All of the patients in the external validation dataset were scanned via a 3 Tesla scanner (Siemens Magneton Verio3T). The MRI sequences included 3D-MPRAGE T1WI, T2WI, FLAIR, and SWI. The 3D-MPRAGE parameters were: TR = 2,300 ms, TE = 2.98 ms, flip angle = 9°, slice thickness = 1.0 mm, FOV = 256 mm, matrix = 256 × 256, voxel size = 1 mm × 1 mm × 1 mm. The T2WI parameters were: TR = 3,500 ms, TE = 95 ms, FOV = 200 mm × 230 mm, slice thickness = 6 mm, matrix = 256 × 256. The FLAIR were: TR = 9,000 ms, TE = 102 ms, FOV = 200 mm × 230 mm, slice thickness = 6 mm, matrix = 256 × 190. The SWI parameters were: TR = 28 ms, TE = 20 ms, flip angle = 15°, slice thickness = 1.2 mm, FOV = 172 mm × 230 mm, and matrix = 221 × 320.
2.4 Manual annotation
WMH, CMBs, lacunes, and EPVSs were determined on the basis of the STandards for ReportIng Vascular changes on nEuroimaging 2 (STRIVE-2) (3). In this study, WMH was graded according to the sum of deep and periventricular WMH Fazekas scales (0 to 3): 1 = total periventricular+ subcortical WMH grade 3–4; 2 = grade 5–6. The numbers of CMBs and lacunes were respectively recorded >4 lacunes.

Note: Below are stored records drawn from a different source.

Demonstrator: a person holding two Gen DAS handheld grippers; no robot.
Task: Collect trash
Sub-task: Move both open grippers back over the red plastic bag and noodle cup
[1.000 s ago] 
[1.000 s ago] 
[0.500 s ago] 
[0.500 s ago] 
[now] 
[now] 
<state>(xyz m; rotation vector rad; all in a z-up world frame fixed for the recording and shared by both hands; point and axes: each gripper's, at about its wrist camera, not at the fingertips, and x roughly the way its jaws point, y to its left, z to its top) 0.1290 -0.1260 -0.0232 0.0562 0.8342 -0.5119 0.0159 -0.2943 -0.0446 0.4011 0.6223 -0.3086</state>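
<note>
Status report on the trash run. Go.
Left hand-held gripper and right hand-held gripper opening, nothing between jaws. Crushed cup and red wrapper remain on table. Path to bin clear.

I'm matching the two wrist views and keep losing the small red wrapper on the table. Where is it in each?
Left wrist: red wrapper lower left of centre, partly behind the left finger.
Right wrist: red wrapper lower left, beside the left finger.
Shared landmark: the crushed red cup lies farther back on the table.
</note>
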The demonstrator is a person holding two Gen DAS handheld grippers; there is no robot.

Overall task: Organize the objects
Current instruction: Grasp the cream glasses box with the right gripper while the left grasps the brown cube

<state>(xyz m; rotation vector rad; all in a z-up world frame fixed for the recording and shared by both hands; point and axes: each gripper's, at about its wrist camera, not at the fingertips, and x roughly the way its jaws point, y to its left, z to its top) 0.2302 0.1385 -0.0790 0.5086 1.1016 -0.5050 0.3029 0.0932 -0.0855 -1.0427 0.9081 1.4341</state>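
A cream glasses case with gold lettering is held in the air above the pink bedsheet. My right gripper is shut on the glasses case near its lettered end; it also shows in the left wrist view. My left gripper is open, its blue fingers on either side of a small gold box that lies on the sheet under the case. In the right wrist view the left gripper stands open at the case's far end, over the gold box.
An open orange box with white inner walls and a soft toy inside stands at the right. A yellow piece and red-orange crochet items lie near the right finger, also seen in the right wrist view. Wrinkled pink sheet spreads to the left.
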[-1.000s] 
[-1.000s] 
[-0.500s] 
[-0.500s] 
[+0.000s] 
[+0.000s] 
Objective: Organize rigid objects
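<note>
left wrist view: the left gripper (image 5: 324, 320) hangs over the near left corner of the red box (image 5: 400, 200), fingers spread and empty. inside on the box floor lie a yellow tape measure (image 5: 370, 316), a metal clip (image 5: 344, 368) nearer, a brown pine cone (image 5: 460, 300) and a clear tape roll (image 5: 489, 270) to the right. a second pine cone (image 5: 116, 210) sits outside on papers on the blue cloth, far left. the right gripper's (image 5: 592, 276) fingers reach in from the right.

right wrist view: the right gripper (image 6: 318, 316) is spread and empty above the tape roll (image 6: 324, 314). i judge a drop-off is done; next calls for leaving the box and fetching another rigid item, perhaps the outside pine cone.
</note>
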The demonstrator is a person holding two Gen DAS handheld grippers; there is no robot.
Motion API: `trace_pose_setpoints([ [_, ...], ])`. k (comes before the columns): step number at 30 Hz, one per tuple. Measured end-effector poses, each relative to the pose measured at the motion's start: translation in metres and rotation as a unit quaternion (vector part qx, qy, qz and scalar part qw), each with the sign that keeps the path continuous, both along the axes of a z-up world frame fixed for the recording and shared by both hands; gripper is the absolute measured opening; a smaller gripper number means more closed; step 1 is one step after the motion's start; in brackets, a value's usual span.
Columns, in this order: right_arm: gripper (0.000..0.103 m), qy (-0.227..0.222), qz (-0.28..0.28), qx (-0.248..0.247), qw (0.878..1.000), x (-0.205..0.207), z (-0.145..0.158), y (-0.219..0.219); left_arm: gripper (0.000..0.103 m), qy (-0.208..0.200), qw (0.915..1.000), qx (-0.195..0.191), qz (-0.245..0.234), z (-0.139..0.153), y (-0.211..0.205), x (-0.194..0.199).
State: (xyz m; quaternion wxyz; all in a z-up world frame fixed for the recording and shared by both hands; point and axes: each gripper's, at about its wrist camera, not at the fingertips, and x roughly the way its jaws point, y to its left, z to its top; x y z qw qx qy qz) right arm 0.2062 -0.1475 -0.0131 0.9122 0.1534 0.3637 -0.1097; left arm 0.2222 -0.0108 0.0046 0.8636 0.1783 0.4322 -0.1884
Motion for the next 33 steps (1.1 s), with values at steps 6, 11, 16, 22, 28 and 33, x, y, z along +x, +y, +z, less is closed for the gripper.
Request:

Basal ganglia, centrum semiovale, and midbrain regions are reported as three major sites for EPVSs (26). The existing total burden score puts more emphasis on the number of EPVSs in the basal ganglia (6). Thus, the categories of EPVSs used in the current study considered EPVSs in the basal ganglia as follows: 0 = none, 1 = 1–10, 2 = 11–20, 3 = 21–40, and 4 = 40 (26). We rated the total CSVD burden on an ordinal scale from 0 to 4, as previously reported (6). The ground truth segmentations were delineated by three experienced clinicians (with 7, 5, and 3 years of neuroimaging expertise) blinded to the clinical data and group information for each examination. To quantify inter-rater variability, we calculated the kappa value, Dice similarity coefficient (Dice), and intraclass correlation coefficient (ICC) for randomly selected 50% of the dataset. All of the segmentation results were subsequently reviewed by a senior radiologist (28 years of experience), with discrepancies resolved through consensus discussion.
2.5 Image preprocessing
Image preprocessing included format conversion, size and value normalization, and positive sample data augmentation. The MRI data for all three sequences were in dcm format. The raw data were manually segmented via itk-snap 3.8.0 and the labels were saved as nii files. The SimpleITK and Nibabel libraries were subsequently used to read and save the dcm and nii data into npy format with the same matrix size, respectively. Then, all of the images were resized to 320 320 and normalized to [0–1] via min-max normalization. To address class imbalance in the MRI dataset where positive samples were underrepresented, we implemented comprehensive data augmentation to prevent model bias toward negative predictions. Our augmentation strategy included the following methods: (1) geometric transformations (vertical/horizontal flipping, ±30° rotation); (2) spatial adjustments (x/y-axis displacement up to 20% of image dimensions); and (3) scale variations (0.8–1.2 × resizing). The data augmentation techniques expanded the positive sample size by a factor of 11, which significantly improved network performance by balancing class distribution while preserving lesion characteristics.
2.6 Deep learning model
A DL model was developed to collect images from three different sequences (3D-MPRAGE T1WI, FLAIR, and SWAN/SWI) and output their corresponding segmentation results for each of the four markers. Figure 2 shows the proposed DL framework, which consists of two parts: (a) an auto-encoder network used to pretrain the encoder layers of the subsequent segmentation network and (b) a multi-output U-shaped network, named MO-UNET, used to segment different markers.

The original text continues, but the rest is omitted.